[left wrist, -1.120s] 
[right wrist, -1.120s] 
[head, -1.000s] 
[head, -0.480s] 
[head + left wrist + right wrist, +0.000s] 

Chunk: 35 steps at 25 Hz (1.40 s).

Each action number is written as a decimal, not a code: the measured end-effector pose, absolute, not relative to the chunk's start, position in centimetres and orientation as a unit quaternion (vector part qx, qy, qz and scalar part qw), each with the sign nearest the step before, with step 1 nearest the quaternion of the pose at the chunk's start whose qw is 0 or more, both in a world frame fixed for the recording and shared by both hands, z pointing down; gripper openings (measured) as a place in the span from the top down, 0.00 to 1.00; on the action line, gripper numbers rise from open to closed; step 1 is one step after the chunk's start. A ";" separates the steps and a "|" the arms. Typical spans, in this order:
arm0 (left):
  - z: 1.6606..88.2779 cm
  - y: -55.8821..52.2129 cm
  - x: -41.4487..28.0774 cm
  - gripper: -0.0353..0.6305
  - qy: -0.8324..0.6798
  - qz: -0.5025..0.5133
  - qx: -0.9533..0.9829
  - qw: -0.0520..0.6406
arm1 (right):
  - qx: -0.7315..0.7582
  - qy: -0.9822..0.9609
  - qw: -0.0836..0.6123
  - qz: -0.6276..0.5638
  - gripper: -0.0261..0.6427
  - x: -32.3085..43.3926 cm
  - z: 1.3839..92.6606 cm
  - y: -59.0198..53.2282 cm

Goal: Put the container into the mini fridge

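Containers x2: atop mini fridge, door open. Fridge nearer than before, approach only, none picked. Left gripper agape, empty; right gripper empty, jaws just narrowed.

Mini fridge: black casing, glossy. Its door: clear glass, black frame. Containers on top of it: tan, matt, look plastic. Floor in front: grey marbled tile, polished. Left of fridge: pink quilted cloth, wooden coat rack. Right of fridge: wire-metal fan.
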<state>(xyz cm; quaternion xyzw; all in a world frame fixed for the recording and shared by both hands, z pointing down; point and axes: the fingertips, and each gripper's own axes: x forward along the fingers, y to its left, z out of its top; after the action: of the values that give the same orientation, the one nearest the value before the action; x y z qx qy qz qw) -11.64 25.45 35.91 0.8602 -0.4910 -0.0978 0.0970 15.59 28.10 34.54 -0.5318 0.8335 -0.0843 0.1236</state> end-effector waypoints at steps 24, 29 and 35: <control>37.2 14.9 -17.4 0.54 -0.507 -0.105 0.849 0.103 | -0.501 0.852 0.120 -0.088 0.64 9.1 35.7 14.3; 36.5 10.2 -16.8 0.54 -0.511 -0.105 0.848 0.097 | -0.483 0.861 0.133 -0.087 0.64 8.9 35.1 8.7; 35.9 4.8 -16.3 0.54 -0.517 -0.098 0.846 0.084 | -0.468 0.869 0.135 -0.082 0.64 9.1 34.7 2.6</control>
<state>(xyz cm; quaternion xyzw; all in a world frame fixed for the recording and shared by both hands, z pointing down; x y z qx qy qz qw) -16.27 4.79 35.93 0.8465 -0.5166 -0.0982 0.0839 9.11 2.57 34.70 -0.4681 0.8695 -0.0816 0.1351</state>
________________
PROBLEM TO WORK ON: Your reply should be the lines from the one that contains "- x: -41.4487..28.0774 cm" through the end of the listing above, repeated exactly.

RESPONSE BELOW:
  - x: -41.4487..28.0774 cm
  - gripper: -0.0353..0.6305
  - qy: -0.8324..0.6798
  - qz: -0.5025..0.5133
  - qx: -0.9533..0.9829
  - qw: -0.0520..0.6406
arm1 (right):
  - qx: -0.7315..0.7582
  - qy: -0.9822..0.9609
  - qw: -0.0836..0.6123
  - qz: -0.6276..0.5638
  - gripper: -0.0261..0.6427
  - x: -32.3085..43.3926 cm
  - z: 1.3839..92.6606 cm
  - y: -59.0198..53.2282 cm

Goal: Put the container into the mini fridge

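Containers x2: atop mini fridge, door open. Fridge nearer than before, approach only, none picked. Left gripper agape, empty; right gripper empty, jaws just narrowed.

Mini fridge: black casing, glossy. Its door: clear glass, black frame. Containers on top of it: tan, matt, look plastic. Floor in front: grey marbled tile, polished. Left of fridge: pink quilted cloth, wooden coat rack. Right of fridge: wire-metal fan.
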<state>(xyz cm; quaternion xyzw; all in a world frame fixed for the recording and shared by both hands, z pointing down; point and axes: the fingertips, and each gripper's own axes: x forward along the fingers, y to its left, z out of its top; after the action: of the values that give the same orientation, the one nearest the value before the action; x y z qx qy qz qw) -11.64 25.45 35.91 0.8602 -0.4910 -0.0978 0.0970 15.59 28.10 34.54 -0.5318 0.8335 -0.0843 0.1236</state> end-effector waypoints at steps 24, 29 and 35: <control>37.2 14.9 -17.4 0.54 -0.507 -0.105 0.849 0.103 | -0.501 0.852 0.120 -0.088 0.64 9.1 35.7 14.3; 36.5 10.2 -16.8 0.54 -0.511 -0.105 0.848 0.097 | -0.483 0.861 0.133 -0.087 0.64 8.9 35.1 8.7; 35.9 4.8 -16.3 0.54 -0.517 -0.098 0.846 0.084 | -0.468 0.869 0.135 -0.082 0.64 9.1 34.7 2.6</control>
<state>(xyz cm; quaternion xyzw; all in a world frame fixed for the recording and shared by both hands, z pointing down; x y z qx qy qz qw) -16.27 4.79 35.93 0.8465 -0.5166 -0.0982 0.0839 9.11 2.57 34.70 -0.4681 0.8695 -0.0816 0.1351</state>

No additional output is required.